Adjusting accordingly, but partition table may be garbage.
Warning: Partition table header claims that the size of partition table
entries is 0 bytes, but this program supports only 128-byte entries.
Adjusting accordingly, but partition table may be garbage.
Creating new GPT entries.
GPT data structures destroyed! You may now partition the disk using fdisk or
other utilities.
[root@worker1 ~]# dd if=/dev/zero of="/dev/sdb" bs=1M count=100 oflag=direct,dsync
100+0 records in
100+0 records out
[root@worker1 ~]# partprobe /dev/sdb
[root@worker1 ~]# sgdisk --zap-all /dev/sde
[root@worker1 ~]# dd if=/dev/zero of="/dev/sde" bs=1M count=100 oflag=direct,dsync
[root@worker1 ~]# partprobe /dev/sde
We can now bring back those disks into our Ceph cluster.

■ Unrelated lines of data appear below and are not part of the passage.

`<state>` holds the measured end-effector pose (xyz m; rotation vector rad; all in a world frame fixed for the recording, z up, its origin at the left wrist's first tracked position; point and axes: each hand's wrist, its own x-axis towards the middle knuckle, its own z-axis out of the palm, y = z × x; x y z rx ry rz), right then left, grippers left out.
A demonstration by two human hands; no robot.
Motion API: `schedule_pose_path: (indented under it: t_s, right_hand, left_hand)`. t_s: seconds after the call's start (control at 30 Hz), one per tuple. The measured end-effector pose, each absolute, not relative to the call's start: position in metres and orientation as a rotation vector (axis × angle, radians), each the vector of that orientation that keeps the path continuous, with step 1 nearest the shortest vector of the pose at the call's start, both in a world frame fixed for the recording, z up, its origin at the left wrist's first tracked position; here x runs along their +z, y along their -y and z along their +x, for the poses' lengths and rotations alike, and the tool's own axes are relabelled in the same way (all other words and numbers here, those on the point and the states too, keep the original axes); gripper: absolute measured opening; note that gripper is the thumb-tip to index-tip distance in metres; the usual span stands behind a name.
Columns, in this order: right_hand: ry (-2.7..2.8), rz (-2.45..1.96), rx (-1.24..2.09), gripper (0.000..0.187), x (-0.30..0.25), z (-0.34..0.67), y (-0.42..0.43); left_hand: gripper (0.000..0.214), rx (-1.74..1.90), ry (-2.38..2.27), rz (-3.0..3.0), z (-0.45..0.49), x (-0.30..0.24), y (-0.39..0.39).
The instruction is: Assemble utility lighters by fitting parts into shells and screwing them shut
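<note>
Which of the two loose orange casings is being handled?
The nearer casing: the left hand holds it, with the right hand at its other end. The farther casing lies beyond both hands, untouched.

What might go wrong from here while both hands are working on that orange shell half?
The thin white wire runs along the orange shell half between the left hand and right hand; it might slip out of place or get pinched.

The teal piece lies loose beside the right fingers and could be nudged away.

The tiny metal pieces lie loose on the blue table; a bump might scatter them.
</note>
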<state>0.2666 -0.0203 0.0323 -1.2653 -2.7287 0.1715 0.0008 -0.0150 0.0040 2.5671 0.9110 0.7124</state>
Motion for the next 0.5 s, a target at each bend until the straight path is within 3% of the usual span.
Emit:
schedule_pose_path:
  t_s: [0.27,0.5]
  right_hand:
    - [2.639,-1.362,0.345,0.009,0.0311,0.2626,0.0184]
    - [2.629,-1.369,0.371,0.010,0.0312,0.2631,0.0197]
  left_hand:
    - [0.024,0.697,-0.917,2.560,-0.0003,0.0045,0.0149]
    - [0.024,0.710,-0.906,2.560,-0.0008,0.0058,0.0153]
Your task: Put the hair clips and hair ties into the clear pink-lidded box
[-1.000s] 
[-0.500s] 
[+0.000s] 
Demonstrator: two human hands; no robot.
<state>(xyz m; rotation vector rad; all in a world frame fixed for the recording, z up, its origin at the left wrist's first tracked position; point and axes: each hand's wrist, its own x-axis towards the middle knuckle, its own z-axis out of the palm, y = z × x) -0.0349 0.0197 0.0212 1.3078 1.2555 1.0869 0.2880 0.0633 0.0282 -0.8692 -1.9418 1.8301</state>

Bringing back those extended disks
This step shows all the power of using Rook for operating Ceph:
[benoit@master ~]$ kubectl -n rookceph scale deployment rook-ceph-operator --replicas=1
[benoit@master ~]$ kubectl -n rookceph exec -it deploy/rook-ceph-tools -- ceph -w
...
...
...
2023-02-16T14:16:06.419312+0000 mon.a [WRN] Health check update: Degraded data redundancy: 3960/263763 objects degraded (1.501%), 9 pgs degraded, 9 pgs undersized (PG_DEGRADED)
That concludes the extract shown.